Create a single (coalesced) CSV file for Training Data

import hsfs
connection = hsfs.connection()
fs = connection.get_feature_store()
Starting Spark application
IDYARN Application IDKindStateSpark UIDriver log
22application_1624018572921_0012pysparkidleLinkLink
SparkSession available as 'spark'.
Connected.
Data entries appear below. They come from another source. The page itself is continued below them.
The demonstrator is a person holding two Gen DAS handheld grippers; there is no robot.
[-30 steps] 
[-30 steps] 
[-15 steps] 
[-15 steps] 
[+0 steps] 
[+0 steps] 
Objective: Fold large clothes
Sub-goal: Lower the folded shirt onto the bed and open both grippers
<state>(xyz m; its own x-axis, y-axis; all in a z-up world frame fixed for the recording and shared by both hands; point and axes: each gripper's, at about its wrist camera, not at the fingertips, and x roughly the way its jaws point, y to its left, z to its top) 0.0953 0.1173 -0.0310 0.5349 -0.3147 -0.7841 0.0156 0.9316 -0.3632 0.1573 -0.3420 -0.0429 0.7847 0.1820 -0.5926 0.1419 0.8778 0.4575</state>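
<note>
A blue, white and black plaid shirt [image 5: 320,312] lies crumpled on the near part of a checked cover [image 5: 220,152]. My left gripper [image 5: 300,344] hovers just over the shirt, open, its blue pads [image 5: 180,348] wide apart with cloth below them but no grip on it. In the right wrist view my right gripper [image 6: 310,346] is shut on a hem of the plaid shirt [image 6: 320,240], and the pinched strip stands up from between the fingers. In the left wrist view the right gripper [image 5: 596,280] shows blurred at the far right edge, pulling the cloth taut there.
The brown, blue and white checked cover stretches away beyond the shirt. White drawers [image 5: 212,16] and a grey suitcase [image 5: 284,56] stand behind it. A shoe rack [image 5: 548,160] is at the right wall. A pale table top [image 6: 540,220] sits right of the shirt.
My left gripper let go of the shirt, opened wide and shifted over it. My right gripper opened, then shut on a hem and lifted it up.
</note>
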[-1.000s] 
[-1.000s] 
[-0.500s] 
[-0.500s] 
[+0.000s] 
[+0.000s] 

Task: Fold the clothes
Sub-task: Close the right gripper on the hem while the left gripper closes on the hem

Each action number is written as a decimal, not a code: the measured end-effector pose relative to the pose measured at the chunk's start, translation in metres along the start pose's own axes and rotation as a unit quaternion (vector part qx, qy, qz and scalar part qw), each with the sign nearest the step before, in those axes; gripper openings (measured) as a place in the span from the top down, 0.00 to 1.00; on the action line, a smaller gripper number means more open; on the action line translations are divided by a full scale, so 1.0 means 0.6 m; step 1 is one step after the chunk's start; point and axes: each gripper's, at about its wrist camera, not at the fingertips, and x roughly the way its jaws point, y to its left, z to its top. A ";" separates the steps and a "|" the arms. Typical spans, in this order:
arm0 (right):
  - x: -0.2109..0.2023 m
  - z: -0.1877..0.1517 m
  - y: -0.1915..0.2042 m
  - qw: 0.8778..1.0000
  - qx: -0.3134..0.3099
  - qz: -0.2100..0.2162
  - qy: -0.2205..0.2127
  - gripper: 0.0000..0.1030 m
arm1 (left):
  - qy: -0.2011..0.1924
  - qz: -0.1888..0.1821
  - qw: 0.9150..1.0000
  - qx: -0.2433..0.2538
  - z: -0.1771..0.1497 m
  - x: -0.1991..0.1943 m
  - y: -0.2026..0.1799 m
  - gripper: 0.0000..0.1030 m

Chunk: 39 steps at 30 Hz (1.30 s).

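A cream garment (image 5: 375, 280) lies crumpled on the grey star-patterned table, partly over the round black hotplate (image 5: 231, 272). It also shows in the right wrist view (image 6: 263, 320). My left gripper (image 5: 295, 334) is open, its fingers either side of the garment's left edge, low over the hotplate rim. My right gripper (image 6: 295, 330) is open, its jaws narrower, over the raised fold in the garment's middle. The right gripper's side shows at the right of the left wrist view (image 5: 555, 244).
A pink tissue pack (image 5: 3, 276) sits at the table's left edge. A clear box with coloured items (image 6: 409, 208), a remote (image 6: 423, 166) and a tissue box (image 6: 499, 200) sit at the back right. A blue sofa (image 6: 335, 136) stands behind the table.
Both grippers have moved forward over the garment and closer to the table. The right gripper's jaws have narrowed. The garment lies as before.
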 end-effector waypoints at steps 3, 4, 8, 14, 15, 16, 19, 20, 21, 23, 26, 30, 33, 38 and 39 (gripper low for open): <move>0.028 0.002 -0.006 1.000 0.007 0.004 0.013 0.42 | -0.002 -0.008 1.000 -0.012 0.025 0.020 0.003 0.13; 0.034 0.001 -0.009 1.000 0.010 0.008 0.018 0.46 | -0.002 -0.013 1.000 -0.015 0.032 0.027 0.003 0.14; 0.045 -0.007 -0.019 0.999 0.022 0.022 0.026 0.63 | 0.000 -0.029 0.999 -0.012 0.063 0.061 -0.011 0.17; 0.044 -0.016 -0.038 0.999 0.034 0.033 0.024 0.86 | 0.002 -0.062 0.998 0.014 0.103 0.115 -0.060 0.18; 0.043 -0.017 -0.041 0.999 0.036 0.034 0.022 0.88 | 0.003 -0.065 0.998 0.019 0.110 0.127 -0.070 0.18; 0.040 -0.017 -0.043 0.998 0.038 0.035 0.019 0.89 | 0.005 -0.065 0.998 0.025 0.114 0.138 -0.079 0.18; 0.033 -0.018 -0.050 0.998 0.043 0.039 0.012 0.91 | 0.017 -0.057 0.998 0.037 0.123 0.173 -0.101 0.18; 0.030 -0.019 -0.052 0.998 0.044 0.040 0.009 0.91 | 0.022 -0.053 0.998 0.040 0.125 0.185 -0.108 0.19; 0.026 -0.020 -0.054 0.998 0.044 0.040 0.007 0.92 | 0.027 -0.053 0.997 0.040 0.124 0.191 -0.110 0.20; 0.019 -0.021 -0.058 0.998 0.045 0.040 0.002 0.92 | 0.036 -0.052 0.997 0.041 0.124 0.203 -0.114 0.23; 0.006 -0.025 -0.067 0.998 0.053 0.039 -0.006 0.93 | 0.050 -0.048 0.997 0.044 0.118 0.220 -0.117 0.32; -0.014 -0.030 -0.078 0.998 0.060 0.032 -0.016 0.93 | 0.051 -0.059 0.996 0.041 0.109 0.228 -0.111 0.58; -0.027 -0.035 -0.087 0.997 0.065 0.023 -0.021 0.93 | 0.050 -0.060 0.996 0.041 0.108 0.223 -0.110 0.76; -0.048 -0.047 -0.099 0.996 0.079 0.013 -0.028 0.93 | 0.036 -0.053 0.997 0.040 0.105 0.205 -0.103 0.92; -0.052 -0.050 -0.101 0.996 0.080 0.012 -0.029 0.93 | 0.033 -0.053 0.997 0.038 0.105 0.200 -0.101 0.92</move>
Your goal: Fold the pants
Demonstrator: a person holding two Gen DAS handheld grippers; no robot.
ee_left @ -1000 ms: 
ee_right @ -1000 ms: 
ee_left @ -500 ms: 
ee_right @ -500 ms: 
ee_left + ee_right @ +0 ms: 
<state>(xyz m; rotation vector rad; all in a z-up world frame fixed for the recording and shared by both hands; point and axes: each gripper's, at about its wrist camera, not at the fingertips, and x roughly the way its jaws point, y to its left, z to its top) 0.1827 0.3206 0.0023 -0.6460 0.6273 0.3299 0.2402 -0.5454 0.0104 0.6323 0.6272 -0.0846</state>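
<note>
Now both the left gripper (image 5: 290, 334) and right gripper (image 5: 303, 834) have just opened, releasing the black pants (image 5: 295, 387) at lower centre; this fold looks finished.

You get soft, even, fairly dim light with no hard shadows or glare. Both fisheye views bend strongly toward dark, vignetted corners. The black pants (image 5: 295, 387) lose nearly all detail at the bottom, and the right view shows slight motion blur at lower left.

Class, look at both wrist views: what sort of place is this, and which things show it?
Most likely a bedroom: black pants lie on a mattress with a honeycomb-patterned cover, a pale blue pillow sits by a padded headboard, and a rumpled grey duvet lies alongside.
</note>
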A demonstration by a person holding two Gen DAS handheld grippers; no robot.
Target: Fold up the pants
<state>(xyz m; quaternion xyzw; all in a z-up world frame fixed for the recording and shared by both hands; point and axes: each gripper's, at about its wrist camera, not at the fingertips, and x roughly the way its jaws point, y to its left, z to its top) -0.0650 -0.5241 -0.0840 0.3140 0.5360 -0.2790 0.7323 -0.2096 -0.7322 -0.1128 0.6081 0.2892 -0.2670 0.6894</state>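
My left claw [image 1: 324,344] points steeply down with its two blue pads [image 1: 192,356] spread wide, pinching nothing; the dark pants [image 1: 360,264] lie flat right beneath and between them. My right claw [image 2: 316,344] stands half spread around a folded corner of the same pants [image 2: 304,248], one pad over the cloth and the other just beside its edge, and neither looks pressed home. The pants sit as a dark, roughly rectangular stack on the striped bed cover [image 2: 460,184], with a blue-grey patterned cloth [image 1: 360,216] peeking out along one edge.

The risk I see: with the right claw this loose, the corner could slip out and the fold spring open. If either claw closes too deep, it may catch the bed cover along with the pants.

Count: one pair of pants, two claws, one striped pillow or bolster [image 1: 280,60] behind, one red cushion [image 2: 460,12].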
Call `.close()` to terminate connection gracefully.

You should have already created the sales_fg and exogenous_fg feature groups by running the hsfs/basics/feature-engineering.ipynb notebook.

sales_fg = fs.get_feature_group('sales_fg')
exogenous_fg = fs.get_feature_group('exogenous_fg')

df = sales_fg.select_all().join(exogenous_fg.select_except(["is_holiday"]))
VersionWarning: No version provided for getting feature group `sales_fg`, defaulting to `1`.
VersionWarning: No version provided for getting feature group `exogenous_fg`, defaulting to `1`.

Set coalesce to True, when creating a training dataset to produce a single CSV file.

sc = fs.get_storage_connector("demo_fs_meb10000_Training_Datasets")
td = fs.create_training_dataset(name="sales_model_one",
                               description="Single CSV file to train the sales model",
                               data_format="csv",
                               coalesce=True,
                               version=2,
                               storage_connector=sc)

td.save(df)
<hsfs.training_dataset.TrainingDataset object at 0x7f879de41790>